◆ **EXERCISE DESCRIPTION**: Look for the word "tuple" in the data below, and copy every line that holds it.

◆ **DATA FOR THIS TASK**:
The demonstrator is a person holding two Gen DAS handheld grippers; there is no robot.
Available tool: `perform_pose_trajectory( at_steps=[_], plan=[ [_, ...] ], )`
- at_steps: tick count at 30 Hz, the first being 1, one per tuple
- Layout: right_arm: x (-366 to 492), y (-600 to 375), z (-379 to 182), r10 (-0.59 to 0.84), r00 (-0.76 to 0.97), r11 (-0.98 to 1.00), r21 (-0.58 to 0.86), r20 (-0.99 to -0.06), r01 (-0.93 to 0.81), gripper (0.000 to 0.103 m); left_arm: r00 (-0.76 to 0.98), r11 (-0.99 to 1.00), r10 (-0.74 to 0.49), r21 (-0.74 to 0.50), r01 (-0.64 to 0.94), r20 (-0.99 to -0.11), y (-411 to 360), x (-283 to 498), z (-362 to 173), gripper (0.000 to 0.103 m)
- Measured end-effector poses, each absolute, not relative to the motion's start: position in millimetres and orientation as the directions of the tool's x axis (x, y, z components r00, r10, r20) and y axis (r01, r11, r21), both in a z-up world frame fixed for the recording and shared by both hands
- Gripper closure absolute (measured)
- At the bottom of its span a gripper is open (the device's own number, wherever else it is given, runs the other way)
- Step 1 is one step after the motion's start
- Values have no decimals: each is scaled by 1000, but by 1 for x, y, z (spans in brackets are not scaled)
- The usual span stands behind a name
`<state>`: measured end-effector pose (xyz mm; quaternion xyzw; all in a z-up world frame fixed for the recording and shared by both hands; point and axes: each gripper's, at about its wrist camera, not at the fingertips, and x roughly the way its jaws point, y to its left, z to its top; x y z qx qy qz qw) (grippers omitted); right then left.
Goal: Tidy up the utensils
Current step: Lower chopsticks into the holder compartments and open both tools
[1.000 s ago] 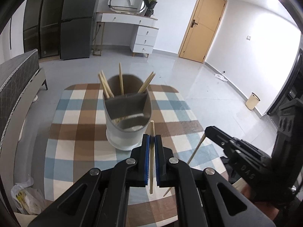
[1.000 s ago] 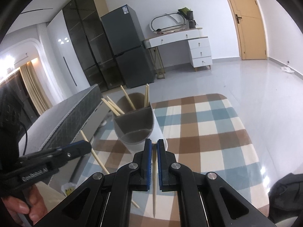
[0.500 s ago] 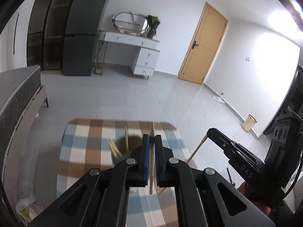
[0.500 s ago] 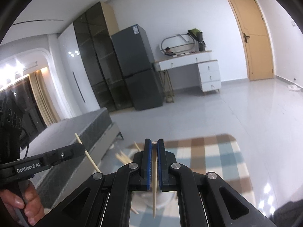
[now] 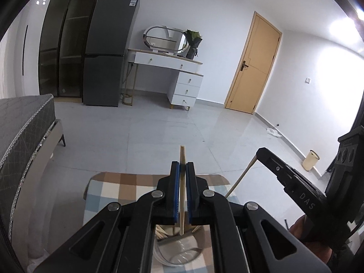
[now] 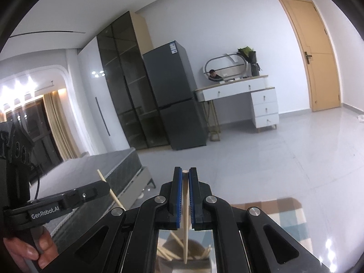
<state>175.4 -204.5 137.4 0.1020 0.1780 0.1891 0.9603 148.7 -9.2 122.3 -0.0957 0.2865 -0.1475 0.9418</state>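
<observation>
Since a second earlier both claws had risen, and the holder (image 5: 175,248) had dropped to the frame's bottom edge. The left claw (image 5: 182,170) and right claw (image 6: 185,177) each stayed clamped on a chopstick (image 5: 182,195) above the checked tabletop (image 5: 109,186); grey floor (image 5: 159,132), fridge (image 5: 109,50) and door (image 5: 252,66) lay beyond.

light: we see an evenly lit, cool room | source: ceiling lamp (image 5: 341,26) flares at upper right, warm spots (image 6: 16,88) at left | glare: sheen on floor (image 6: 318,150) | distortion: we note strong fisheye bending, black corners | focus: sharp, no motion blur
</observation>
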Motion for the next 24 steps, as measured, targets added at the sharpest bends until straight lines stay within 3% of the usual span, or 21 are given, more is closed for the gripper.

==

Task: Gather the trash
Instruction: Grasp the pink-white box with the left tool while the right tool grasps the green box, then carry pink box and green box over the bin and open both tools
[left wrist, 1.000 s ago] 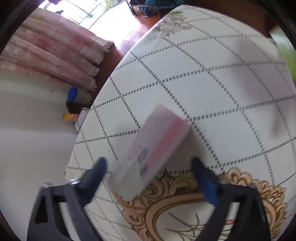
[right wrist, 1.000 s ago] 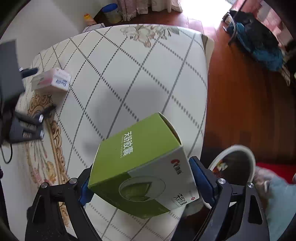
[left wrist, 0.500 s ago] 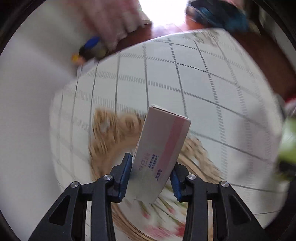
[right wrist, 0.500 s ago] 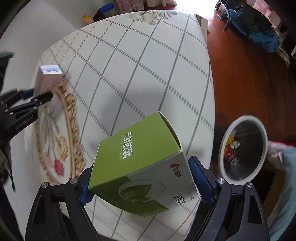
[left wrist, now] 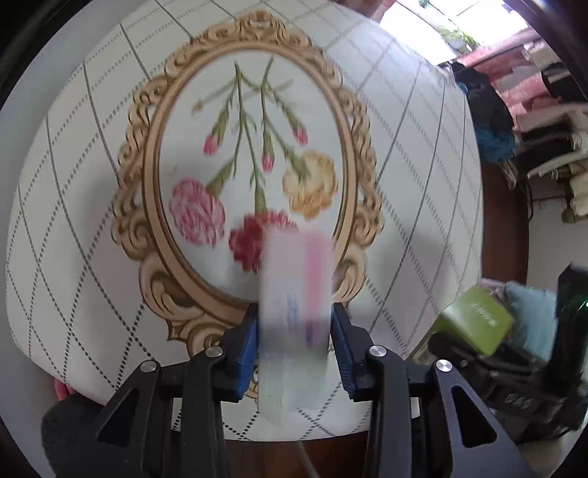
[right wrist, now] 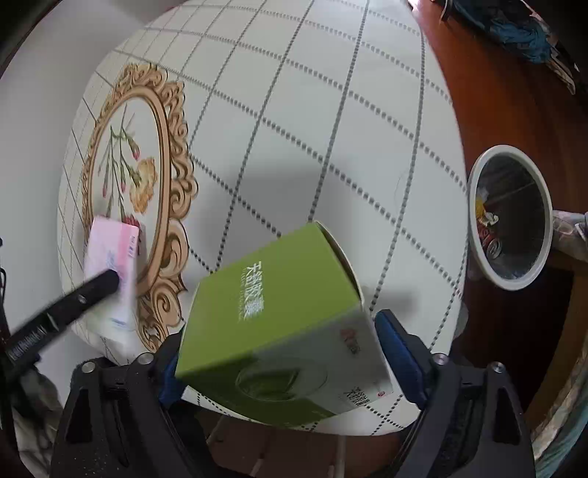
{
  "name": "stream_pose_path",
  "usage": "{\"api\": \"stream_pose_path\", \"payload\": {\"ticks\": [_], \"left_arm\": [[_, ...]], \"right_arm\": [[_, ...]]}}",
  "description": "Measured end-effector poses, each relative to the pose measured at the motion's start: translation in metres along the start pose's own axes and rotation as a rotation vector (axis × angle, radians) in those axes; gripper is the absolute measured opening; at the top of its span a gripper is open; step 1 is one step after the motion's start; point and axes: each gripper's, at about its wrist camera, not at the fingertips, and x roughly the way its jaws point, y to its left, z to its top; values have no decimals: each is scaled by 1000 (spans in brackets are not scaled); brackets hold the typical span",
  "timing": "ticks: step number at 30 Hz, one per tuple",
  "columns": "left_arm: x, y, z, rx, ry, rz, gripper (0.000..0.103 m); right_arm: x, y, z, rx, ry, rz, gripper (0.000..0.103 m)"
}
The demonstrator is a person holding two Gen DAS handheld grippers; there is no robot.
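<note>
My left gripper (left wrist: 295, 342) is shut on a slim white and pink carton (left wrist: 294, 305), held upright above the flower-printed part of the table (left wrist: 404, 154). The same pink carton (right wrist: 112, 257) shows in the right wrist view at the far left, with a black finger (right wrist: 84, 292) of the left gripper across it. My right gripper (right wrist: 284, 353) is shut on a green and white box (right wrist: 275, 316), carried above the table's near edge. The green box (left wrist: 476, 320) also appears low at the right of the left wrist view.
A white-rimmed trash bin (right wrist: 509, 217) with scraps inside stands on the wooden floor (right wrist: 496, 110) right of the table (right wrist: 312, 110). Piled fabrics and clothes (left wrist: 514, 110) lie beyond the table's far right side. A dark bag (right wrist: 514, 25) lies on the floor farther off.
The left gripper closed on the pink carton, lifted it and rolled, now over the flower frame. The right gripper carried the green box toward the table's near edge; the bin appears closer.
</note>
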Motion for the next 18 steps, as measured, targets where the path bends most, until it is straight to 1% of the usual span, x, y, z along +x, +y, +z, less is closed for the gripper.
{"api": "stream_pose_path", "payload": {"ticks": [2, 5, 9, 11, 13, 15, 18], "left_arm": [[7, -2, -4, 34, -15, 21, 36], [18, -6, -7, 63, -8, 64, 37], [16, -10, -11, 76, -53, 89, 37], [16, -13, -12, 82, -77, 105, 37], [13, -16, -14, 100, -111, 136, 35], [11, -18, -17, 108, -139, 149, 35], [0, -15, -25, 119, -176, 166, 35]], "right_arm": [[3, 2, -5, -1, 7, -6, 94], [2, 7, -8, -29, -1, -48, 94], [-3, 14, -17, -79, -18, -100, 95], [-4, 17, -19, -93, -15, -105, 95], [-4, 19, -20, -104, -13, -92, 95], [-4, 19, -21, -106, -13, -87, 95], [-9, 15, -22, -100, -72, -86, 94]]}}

◆ **SOLUTION**:
- at_steps: tick count at 30 Hz, the first being 1, one per tuple
  "timing": "ticks: step number at 30 Hz, one per tuple",

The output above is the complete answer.